Dataset extract Block Start

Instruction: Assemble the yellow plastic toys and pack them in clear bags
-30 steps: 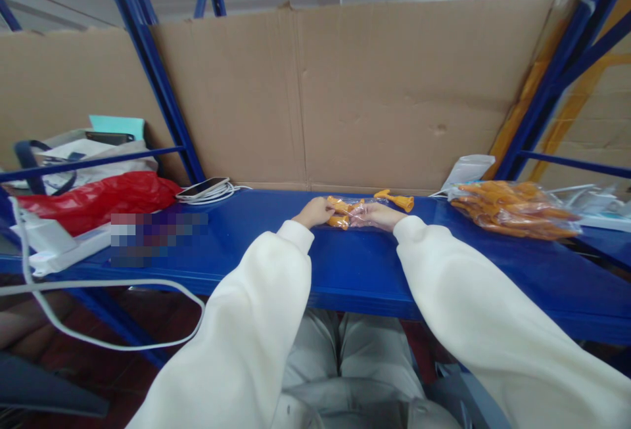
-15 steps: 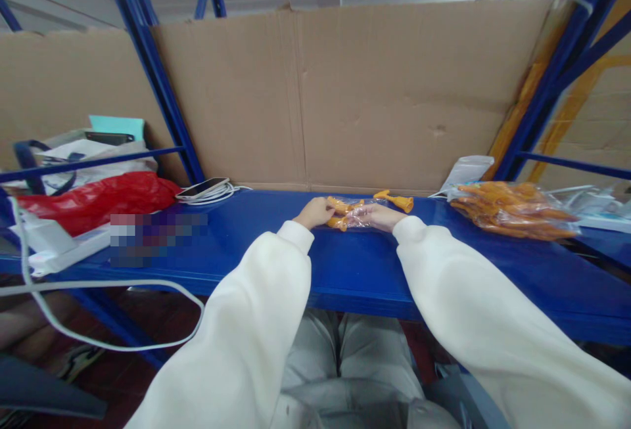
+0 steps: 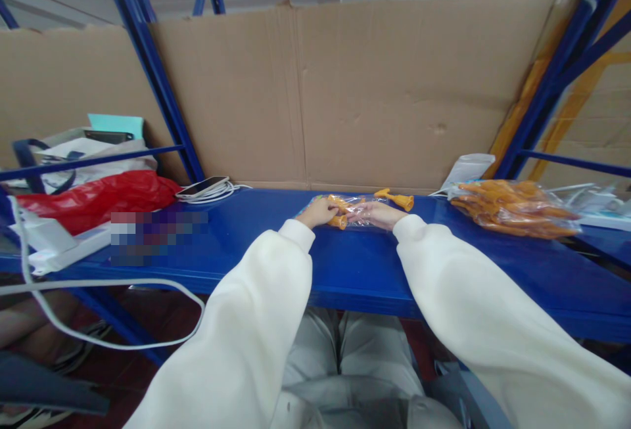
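Observation:
Both my hands rest on the blue shelf in front of me, meeting at a small clear plastic bag with orange plastic pieces in it. My left hand is closed on the bag's left end, where an orange piece sticks out. My right hand lies on the bag's right side with its fingers pinching the film. One loose orange piece lies just behind my right hand.
A heap of bagged orange pieces lies at the right, with a white pouch behind it. A phone on coiled white cable sits at the left, beside a red bag and a white power strip. Cardboard backs the shelf.
My hands stay on the small bag; the left one has shifted slightly and the bag's film now shows spread further to the left behind it.

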`<state>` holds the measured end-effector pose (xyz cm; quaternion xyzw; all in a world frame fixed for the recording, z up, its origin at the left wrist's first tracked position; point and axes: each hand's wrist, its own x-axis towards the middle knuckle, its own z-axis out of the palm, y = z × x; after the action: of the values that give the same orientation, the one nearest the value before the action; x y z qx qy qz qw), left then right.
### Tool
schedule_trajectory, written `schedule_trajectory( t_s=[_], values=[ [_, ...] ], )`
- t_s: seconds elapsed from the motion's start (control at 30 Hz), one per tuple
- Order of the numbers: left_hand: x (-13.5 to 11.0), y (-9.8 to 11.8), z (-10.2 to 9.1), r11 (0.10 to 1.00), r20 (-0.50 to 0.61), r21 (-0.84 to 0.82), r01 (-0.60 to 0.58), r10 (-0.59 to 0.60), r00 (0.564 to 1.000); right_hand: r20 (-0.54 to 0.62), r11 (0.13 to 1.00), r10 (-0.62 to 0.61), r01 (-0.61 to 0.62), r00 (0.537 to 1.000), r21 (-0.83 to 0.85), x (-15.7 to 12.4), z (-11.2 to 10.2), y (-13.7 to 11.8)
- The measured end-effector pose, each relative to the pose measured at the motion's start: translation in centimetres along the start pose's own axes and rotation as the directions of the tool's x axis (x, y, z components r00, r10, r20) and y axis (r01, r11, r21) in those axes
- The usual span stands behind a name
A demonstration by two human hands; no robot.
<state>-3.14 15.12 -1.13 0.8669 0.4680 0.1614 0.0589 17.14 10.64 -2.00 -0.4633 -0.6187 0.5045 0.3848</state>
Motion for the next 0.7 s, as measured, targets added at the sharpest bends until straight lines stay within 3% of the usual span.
schedule_trajectory(
  t_s=[0.37,0.47,0.6,0.7],
  values=[
    [0.3,-0.2,0.1,0.998,0.021,0.051,0.049,-0.05,0.999,-0.084,1.0,-0.016,0.017,0.996,0.016,0.5,0.4,-0.1],
    [0.4,-0.4,0.2,0.997,0.01,0.059,0.042,-0.042,0.999,-0.119,0.999,0.037,-0.034,0.992,0.027,0.6,0.1,-0.2],
    [0.3,-0.4,0.1,0.995,0.035,0.085,0.041,-0.045,0.998,-0.259,0.994,0.101,-0.089,0.961,0.06,1.0,-0.9,-0.1],
    [0.2,-0.2,-0.1,0.993,0.056,0.112,0.038,-0.044,0.997,-0.258,0.994,0.108,-0.095,0.96,0.062,1.2,-1.4,0.1]
  ],
)
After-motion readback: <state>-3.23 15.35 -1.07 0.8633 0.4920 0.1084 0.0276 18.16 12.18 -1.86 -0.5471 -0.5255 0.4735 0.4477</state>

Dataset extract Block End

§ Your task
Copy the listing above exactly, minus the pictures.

§ Result of the task
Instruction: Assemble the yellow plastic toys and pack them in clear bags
-30 steps: 
-15 steps: 
+0 steps: 
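Observation:
Both my hands rest on the blue shelf in front of me, meeting at a small clear plastic bag with orange plastic pieces in it. My left hand is closed on the bag's left end, where an orange piece sticks out. My right hand lies on the bag's right side with its fingers pinching the film. One loose orange piece lies just behind my right hand.
A heap of bagged orange pieces lies at the right, with a white pouch behind it. A phone on coiled white cable sits at the left, beside a red bag and a white power strip. Cardboard backs the shelf.
My hands stay on the small bag; the left one has shifted slightly and the bag's film now shows spread further to the left behind it.
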
`<state>` holds the measured end-effector pose (xyz cm; quaternion xyzw; all in a world frame fixed for the recording, z up, its origin at the left wrist's first tracked position; point and axes: each hand's wrist, its own x-axis towards the middle knuckle, its own z-axis out of the palm, y = z × x; after the action: of the values that give the same orientation, the one nearest the value before the action; x y z qx qy qz qw), left then right.
### Tool
schedule_trajectory, written `schedule_trajectory( t_s=[_], values=[ [_, ...] ], )`
- t_s: seconds elapsed from the motion's start (control at 30 Hz), one per tuple
- Order of the numbers: left_hand: x (-13.5 to 11.0), y (-9.8 to 11.8), z (-10.2 to 9.1), r11 (0.10 to 1.00), r20 (-0.50 to 0.61), r21 (-0.84 to 0.82), r01 (-0.60 to 0.58), r10 (-0.59 to 0.60), r00 (0.564 to 1.000); right_hand: r20 (-0.54 to 0.62), r11 (0.13 to 1.00), r10 (-0.62 to 0.61), r01 (-0.61 to 0.62), r00 (0.537 to 1.000), r21 (-0.83 to 0.85), x (-15.7 to 12.4), z (-11.2 to 10.2), y (-13.7 to 11.8)
- The measured end-effector pose, each relative to the pose measured at the motion's start: translation in centimetres along the start pose's own axes and rotation as the directions of the tool's x axis (x, y, z components r00, r10, r20) and y axis (r01, r11, r21) in those axes
- The usual span stands behind a name
A demonstration by two human hands; no robot.
<state>-3.14 15.12 -1.13 0.8669 0.4680 0.1614 0.0589 17.14 10.64 -2.00 -0.4633 -0.6187 0.5045 0.3848</state>
Motion for the next 0.7 s, as measured, targets added at the sharpest bends until straight lines stay within 3% of the usual span.
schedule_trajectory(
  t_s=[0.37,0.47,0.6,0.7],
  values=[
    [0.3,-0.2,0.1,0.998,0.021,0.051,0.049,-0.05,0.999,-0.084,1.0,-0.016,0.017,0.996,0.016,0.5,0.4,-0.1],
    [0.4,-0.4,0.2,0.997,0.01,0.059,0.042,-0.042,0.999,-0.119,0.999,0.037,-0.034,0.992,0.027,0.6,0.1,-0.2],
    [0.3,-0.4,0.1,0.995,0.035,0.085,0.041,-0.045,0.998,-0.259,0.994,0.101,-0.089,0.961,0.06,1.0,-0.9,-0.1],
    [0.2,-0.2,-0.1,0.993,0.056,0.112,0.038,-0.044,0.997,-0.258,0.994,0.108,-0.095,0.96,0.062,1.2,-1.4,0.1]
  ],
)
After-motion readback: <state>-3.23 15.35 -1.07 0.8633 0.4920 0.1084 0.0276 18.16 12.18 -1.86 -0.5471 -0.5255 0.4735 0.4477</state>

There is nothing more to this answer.